What you are asked to do
Determine how many lines in the material below contain the word "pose", and give that number without comment.

Stored data
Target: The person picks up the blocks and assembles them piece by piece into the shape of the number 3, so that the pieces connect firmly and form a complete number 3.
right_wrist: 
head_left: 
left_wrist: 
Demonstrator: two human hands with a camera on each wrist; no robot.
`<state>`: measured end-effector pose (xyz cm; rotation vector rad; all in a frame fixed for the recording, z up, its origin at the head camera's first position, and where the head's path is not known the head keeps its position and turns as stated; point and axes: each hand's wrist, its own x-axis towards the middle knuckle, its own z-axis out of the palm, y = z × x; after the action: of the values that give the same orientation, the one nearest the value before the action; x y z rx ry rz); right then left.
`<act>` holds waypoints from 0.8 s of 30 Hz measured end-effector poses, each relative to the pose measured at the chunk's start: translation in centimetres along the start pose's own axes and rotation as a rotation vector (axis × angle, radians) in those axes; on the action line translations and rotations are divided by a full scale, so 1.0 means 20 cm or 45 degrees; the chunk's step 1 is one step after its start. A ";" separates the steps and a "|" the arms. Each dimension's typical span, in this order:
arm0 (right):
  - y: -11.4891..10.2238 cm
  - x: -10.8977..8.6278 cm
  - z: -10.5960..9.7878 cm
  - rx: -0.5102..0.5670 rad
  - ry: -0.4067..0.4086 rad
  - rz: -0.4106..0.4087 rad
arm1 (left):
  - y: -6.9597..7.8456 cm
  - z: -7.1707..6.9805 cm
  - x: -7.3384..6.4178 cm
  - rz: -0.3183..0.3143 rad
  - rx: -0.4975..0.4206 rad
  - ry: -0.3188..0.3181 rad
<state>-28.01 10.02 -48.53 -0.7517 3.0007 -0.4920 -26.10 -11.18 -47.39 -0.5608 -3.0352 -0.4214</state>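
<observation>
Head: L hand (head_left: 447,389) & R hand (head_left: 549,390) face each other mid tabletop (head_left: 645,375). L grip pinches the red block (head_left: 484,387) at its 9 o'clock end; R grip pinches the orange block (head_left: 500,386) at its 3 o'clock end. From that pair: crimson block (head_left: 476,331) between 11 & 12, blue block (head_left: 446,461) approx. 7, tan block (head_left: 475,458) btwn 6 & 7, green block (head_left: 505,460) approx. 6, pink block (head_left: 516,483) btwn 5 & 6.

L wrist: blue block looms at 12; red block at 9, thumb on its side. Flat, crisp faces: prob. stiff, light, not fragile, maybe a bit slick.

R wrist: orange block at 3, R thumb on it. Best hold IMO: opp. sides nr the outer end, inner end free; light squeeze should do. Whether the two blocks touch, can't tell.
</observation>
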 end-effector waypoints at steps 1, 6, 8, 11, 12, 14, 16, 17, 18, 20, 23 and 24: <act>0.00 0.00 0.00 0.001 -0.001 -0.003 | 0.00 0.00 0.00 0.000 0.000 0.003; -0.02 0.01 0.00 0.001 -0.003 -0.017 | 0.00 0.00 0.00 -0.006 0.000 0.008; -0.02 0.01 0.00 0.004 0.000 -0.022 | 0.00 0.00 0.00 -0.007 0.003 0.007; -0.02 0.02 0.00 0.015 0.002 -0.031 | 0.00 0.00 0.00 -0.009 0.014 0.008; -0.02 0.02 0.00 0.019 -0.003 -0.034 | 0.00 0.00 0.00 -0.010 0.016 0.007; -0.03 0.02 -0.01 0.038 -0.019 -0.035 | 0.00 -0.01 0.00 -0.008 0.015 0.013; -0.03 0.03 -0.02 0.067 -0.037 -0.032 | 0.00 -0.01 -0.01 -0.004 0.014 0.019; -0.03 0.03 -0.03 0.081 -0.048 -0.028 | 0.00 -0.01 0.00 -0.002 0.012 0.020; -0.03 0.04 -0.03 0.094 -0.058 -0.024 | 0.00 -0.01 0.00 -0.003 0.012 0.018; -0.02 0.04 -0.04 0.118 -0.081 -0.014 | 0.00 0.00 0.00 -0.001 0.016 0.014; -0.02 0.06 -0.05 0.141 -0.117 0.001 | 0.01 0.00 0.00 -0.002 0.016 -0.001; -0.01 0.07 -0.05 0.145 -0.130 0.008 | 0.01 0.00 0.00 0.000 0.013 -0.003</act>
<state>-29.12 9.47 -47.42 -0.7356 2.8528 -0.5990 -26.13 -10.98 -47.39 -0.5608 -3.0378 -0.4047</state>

Solution to this problem
2